We are on the cusp of a COVID-19 pandemic. In our previous articles on COVID-19, we focused on force majeure and the legal doctrine of frustration, particularly as it relates to how construction delays can affect a contractor’s obligations to the contractor under the construction contract. See:

Since then, COVID-19 has traveled far and wide. According to situation report No. 45 of the World Health Organization (WHO) based on data from March 5, 2020 (SR 45), COVID-19 has hit over 80 countries and crossed most of the continents. We reproduce Figure 1 from SR 45 on the WHO website:

Every day we read and hear reports of labor shortages, factories that are still closed, gradually opening and not operating at full capacity even when they are open. The outbreak has reportedly caused massive disruptions to global production, transportation and cross-border supply chains.

In Singapore, this is an acute problem for contractors as most of the materials, plant and equipment and manpower in the building and construction industries come from anywhere but Singapore – this includes portland cement, marble, tiles, particle board, appliances, screws and even epoxy resin! With the introduction of prefabricated prefabricated volumetric construction (PPVC) in many building development projects in Singapore, one can safely imagine the implications for the building process, even if just one element is missing.

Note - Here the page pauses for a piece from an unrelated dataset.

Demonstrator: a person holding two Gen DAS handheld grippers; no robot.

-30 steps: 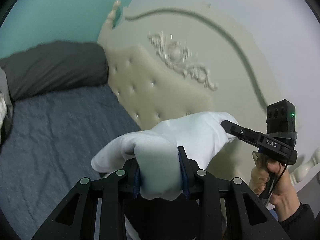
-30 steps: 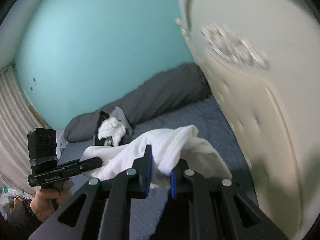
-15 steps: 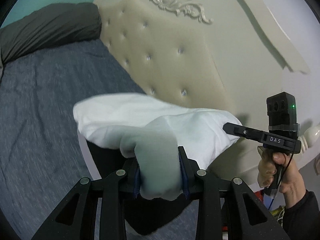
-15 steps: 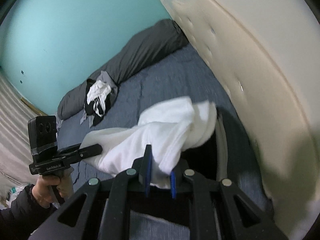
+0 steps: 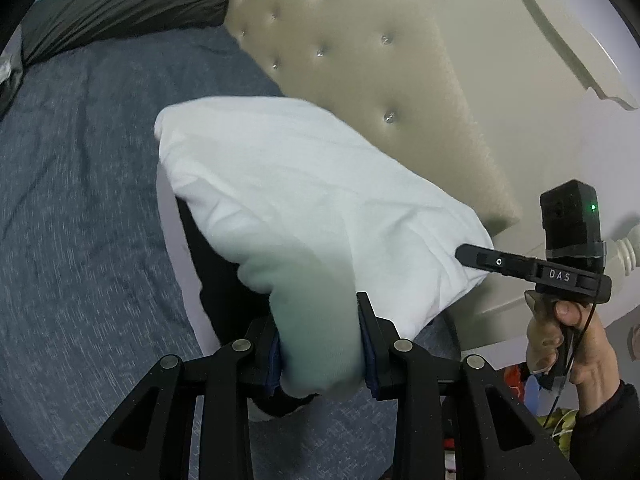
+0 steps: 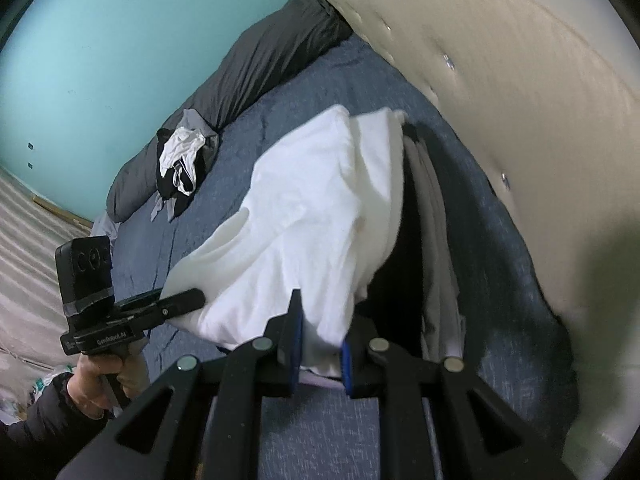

It is therefore not surprising that some contractors are already claiming and / or doing Force majeure Allegations. As the number of such claims is expected to increase in the coming weeks, let’s focus on now the position of the developer – How do construction delays possibly affect the developer and in particular the deadlines that various other third parties may impose on the developer?

Deadlines imposed on developers

In the case of a building development project, the developer may have different deadlines that relate to construction milestones and / or depend on the timely completion of the project within the framework of the construction contract between the developer and the main contractor. Such deadlines are imposed by various third parties such as government agencies, individual end buyers and lenders.

Below we summarize some examples of such deadlines as well as some practical tips for the developer:

Type of deadline Consequences if the deadline is exceeded

Qualifying Certificate (QC) regime

Government agency – Homeownership Controller, Singapore Land Authority (Controller).

meeting – The QC normally requires the developer to complete the construction of the entire housing estate and obtain the Temporary Employment Permit (TOP) for the entire housing estate within 5 years from the QC date (QC deadline). The QC is usually secured by a bank guarantee or insurance guarantee in the amount of 10% of the property price (QC security).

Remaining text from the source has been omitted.